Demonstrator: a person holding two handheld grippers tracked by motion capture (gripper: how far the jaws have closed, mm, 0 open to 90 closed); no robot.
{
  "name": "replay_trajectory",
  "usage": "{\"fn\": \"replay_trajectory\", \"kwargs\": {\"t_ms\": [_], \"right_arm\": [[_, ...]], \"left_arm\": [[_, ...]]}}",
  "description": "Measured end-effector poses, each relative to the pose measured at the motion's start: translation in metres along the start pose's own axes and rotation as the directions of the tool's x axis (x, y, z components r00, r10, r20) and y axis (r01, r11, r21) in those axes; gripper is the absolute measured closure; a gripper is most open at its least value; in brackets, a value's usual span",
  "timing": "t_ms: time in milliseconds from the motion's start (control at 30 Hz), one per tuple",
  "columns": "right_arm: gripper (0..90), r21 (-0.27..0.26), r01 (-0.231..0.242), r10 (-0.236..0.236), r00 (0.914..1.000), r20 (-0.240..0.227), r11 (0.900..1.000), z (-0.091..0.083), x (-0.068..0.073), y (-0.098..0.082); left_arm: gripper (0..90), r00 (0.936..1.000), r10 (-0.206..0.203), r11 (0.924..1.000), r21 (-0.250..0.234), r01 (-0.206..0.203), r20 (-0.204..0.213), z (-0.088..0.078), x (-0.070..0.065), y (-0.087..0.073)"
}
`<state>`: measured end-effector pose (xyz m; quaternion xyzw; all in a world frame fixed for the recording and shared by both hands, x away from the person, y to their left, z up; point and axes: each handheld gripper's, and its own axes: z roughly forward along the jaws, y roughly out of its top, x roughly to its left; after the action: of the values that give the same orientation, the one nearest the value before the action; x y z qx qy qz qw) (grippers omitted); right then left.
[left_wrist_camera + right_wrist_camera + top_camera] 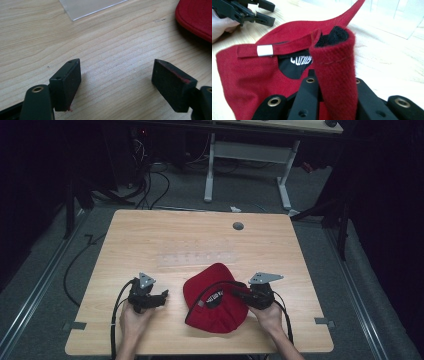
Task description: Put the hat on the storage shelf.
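My right hand-held gripper (332, 100) pinches the red cotton cap's (216, 304) back strap (335, 72). Left of the cap, my left hand-held gripper (116, 82) gapes empty above the pale wooden surface (150, 235).

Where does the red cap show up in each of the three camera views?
High view: the red cap lies at centre bottom, on the wooden table, clamped by the right gripper.
Left gripper view: its red edge fills the top right corner.
Right gripper view: the cap spreads across left and centre, its strap pinched upright between the jaws.
Shared landmark: the clear plastic sheet beyond the cap.
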<state>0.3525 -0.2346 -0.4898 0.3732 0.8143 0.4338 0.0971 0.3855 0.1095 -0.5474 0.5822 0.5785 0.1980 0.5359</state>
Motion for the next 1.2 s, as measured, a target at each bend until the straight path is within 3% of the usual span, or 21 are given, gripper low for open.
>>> {"fn": "replay_trajectory", "kwargs": {"t_ms": [500,800,1000,1200], "right_arm": [[85.9,-0.04,0.009,-0.009,0.9999,-0.012,0.999,-0.021,-0.002,0.017],[85.9,-0.049,-0.012,0.011,0.9998,-0.019,0.999,-0.029,-0.006,0.025],[85.9,-0.058,-0.023,0.021,0.9993,-0.03,0.998,-0.033,-0.008,0.03],[85.9,-0.06,-0.036,0.033,0.9986,-0.042,0.998,-0.035,-0.011,0.039]], "left_arm": [[22.9,1.0,0.006,1.0,0.006,-0.006,0.008,0.0,-0.001,0.0],[23.9,0.9971,0.067,0.9977,-0.015,-0.067,0.036,-0.005,-0.01,-0.003],[23.6,0.9879,0.123,0.9921,-0.036,-0.12,0.095,-0.016,-0.029,-0.003],[22.3,0.9726,0.159,0.9872,-0.031,-0.156,0.169,-0.025,-0.05,-0.006]]}}
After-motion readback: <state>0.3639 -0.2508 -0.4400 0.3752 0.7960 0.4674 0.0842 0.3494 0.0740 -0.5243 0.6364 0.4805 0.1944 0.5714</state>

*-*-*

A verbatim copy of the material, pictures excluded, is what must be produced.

Demonstrator: a person holding two handheld grippers tracked by motion capture (gripper: how far the jaws have closed, mm, 0 open to 90 closed); no robot.
{
  "name": "replay_trajectory",
  "usage": "{\"fn\": \"replay_trajectory\", \"kwargs\": {\"t_ms\": [_], \"right_arm\": [[_, ...]], \"left_arm\": [[_, ...]]}}",
  "description": "Measured end-effector poses, each relative to the pose measured at the motion's start: translation in metres along the start pose's own axes and rotation as the directions of the tool's x axis (x, y, z components r00, r10, r20) and y axis (r01, r11, r21) in those axes; gripper is the absolute measured closure; a gripper is most open at its least value; in brackets, a value's usual span",
  "timing": "t_ms: time in milliseconds from the motion's start (control at 30 Hz), one per tuple",
  "columns": "right_arm: gripper (0..90), r21 (-0.27..0.26), r01 (-0.231..0.242), r10 (-0.236..0.236), r00 (0.914..1.000), r20 (-0.240..0.227), r11 (0.900..1.000), z (-0.091..0.083), x (-0.068..0.073), y (-0.098..0.082); left_arm: gripper (0..90), r00 (0.936..1.000), r10 (-0.206..0.203), r11 (0.924..1.000), r21 (-0.250..0.234), r01 (-0.206..0.203), r20 (-0.204..0.213), z (-0.088..0.078), x (-0.070..0.065), y (-0.087..0.073)"
}
`<state>`: measured end-effector pose (xyz m; quaternion xyzw; all in a world frame fixed for the recording and shared by both hands, x away from the person, y to their left, z up; point and axes: each handheld gripper's, and its own axes: z roughly forward along the jaws, y roughly out of its top, x roughly to its left; after the action: of the values that give the same orientation, the one nearest the value before the action; x y z qx qy qz qw) (grippers omitted); right then left.
[left_wrist_camera + right_wrist_camera + top_camera] 
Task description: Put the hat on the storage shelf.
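My right hand-held gripper (332, 100) pinches the red cotton cap's (216, 304) back strap (335, 72). Left of the cap, my left hand-held gripper (116, 82) gapes empty above the pale wooden surface (150, 235).

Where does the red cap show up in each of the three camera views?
High view: the red cap lies at centre bottom, on the wooden table, clamped by the right gripper.
Left gripper view: its red edge fills the top right corner.
Right gripper view: the cap spreads across left and centre, its strap pinched upright between the jaws.
Shared landmark: the clear plastic sheet beyond the cap.
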<state>0.3525 -0.2346 -0.4898 0.3732 0.8143 0.4338 0.0971 0.3855 0.1095 -0.5474 0.5822 0.5785 0.1980 0.5359</state>
Motion for the next 1.2 s, as measured, a target at each bend until the straight path is within 3% of the usual span, or 21 are given, gripper low for open.
>>> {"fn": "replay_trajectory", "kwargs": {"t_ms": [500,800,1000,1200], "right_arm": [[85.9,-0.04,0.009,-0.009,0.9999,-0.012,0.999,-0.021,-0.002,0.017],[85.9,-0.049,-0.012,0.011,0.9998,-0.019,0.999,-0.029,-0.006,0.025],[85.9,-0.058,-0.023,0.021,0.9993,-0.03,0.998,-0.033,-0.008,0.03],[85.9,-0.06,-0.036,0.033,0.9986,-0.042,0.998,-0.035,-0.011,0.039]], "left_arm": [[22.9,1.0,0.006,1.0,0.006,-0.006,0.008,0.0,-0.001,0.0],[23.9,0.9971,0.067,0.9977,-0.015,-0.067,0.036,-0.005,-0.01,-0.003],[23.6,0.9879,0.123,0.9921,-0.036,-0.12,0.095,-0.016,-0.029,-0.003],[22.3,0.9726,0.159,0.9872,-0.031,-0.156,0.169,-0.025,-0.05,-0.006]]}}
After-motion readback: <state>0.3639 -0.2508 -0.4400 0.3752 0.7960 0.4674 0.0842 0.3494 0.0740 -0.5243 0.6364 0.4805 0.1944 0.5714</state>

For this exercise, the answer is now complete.